How Skai Migrated to Amazon Keyspaces with Pulumi

Posted on

Danny Zalkind is the Senior Director of Infrastructure Engineering for Skai, an award-winning intelligent marketing platform. He brings his 15 years of experience of managing tech teams to his current role where he’s dedicated to allow Skai R&D to efficiently produce and serve software. You can find him on Linkedin.

As Skai continues its journey towards fully migrating to the cloud using Pulumi, we’ve taken another large bite out of the migration pie, moving our most critical data to AWS on top of Amazon Keyspaces, an Apache Cassandra–compatible database service.

This blog post will dive into how we used Pulumi and AWS Lambda to perform the migration.

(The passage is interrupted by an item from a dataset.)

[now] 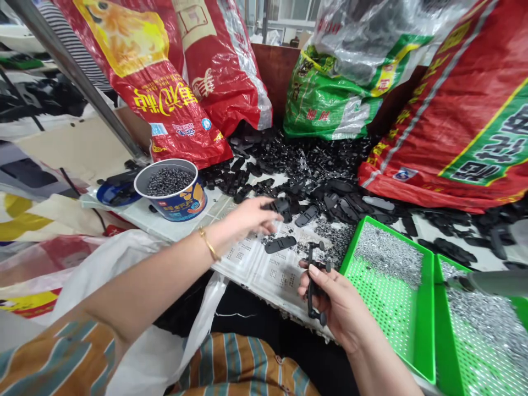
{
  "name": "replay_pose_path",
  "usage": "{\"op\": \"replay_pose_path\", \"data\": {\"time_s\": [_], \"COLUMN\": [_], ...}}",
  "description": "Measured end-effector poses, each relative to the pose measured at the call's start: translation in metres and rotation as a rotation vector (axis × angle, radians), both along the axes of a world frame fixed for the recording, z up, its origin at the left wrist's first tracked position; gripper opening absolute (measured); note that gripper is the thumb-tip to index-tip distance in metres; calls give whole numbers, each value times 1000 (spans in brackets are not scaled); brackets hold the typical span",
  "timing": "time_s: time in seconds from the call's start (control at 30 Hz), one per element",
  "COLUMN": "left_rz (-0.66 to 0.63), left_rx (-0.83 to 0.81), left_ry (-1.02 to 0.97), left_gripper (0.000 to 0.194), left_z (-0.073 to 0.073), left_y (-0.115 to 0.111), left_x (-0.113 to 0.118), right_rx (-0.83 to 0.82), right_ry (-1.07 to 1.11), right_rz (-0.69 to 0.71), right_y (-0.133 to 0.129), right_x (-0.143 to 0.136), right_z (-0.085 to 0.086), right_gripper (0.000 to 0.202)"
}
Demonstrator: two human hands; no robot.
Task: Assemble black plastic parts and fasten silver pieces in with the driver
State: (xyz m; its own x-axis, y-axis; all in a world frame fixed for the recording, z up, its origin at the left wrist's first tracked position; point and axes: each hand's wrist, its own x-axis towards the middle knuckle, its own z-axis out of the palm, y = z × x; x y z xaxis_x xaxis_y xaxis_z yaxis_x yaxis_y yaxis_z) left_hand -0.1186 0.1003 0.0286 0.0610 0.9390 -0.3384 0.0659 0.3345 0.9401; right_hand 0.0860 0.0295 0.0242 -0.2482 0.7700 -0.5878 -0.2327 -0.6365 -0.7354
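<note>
Right hand (332, 300) fingers pinch black pronged part (311, 291) over desk (168, 230) edge, thumb hiding some; long axis near-to-far, prongs rightward. Left hand (253, 217) blurred, fingers loosely spread, contact with black piece (282, 207) unclear.

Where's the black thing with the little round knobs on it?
In the head view, the black knobbed piece is in the person's right hand, a bit right of the middle, just left of the nearest green tray.
</note>
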Motion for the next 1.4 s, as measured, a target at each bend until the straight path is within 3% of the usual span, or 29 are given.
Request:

Offloading a piece of the pie to AWS

First, some background on what we do. Skai helps marketers work smarter and faster with a unified platform to reach and convert shoppers. An important service we provide to our clients is optimization of their digital marketing campaign efficiency. We store billions of events per day to enable clients to continuously improve the value they get from their ad spend.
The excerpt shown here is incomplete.